> Work request: Leave every picture out, then reproduce the rest of the listing exactly.

> Source data:
*-*-*
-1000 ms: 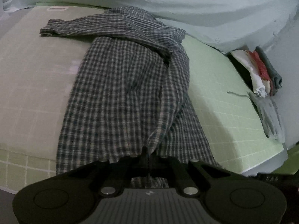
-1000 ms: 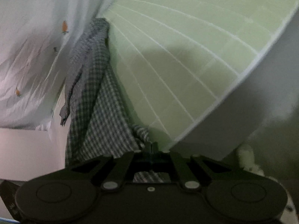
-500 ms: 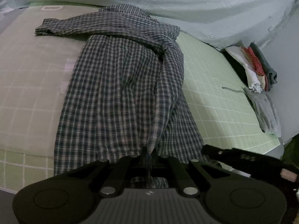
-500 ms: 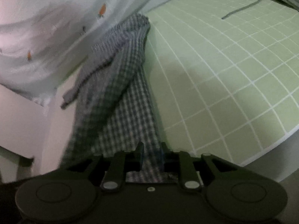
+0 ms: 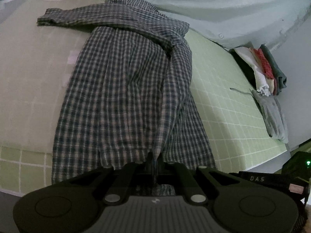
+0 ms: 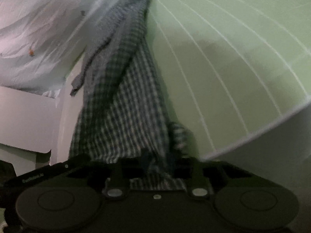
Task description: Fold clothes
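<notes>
A dark plaid shirt [image 5: 124, 89] lies lengthwise on the bed, one sleeve stretched to the far left, its hem hanging over the near edge. My left gripper [image 5: 154, 158] is shut on a fold of the shirt's hem. In the right wrist view the same plaid shirt [image 6: 124, 104] runs up from my right gripper [image 6: 155, 159], whose fingers stand apart around a bunch of hem cloth; the view is blurred. The right gripper's body [image 5: 272, 176] shows at the lower right of the left wrist view.
The bed has a green grid sheet [image 5: 229, 104] and a beige mat [image 5: 27, 62] on its left half. A pale carrot-print quilt [image 5: 213, 5] lies along the back. Folded clothes [image 5: 266, 69] and a grey garment [image 5: 274, 114] sit at the right edge.
My right gripper has swung and dropped closer to the hem, its fingers now around the cloth. The left gripper has kept its hold and edged slightly left.
</notes>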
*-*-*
> Expected answer:
-1000 ms: 
-1000 ms: 
-500 ms: 
-500 ms: 
+0 ms: 
+0 ms: 
Task description: Fold clothes
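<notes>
A dark plaid shirt [image 5: 124, 89] lies lengthwise on the bed, one sleeve stretched to the far left, its hem hanging over the near edge. My left gripper [image 5: 154, 158] is shut on a fold of the shirt's hem. In the right wrist view the same plaid shirt [image 6: 124, 104] runs up from my right gripper [image 6: 155, 159], whose fingers stand apart around a bunch of hem cloth; the view is blurred. The right gripper's body [image 5: 272, 176] shows at the lower right of the left wrist view.
The bed has a green grid sheet [image 5: 229, 104] and a beige mat [image 5: 27, 62] on its left half. A pale carrot-print quilt [image 5: 213, 5] lies along the back. Folded clothes [image 5: 266, 69] and a grey garment [image 5: 274, 114] sit at the right edge.
My right gripper has swung and dropped closer to the hem, its fingers now around the cloth. The left gripper has kept its hold and edged slightly left.
</notes>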

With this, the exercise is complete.